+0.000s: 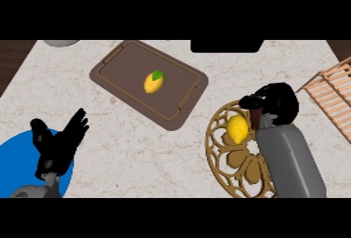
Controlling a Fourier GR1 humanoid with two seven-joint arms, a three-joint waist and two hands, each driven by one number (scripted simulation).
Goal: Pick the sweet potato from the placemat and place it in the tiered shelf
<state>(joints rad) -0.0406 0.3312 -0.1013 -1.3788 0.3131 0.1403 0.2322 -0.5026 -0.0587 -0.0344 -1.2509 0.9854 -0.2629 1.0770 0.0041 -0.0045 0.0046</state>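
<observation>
My right robot hand [274, 104] is curling, holding nothing, at the gold mat's [223, 160] twelve o'clock edge; the sweet potato [237, 128] is lying there. My left robot hand [60, 139] is resting spread.

A pale marbled counter [137, 148] filled most of the view. Dark wood [14, 58] showed past its upper left edge and again at the upper right corner. Light fell evenly, with soft shadows.
</observation>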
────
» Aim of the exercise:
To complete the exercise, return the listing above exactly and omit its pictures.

» Task answer:
+0.000s: 
Controlling a Fourier GR1 humanoid with two seven-joint arms, a three-joint waist and two hands, each driven by one number (scripted simulation).
Goal: Pick the sweet potato from the placemat and place it in the tiered shelf
<state>(joints rad) -0.0406 0.3312 -0.1013 -1.3788 0.3131 0.1403 0.2322 -0.5026 -0.0587 -0.0344 -1.2509 0.9854 -0.2629 1.0770 0.0041 -0.0045 0.0046</state>
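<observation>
My right robot hand [274, 104] is curling, holding nothing, at the gold mat's [223, 160] twelve o'clock edge; the sweet potato [237, 128] is lying there. My left robot hand [60, 139] is resting spread.

A pale marbled counter [137, 148] filled most of the view. Dark wood [14, 58] showed past its upper left edge and again at the upper right corner. Light fell evenly, with soft shadows.
</observation>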

What the exercise asked for has been given in full.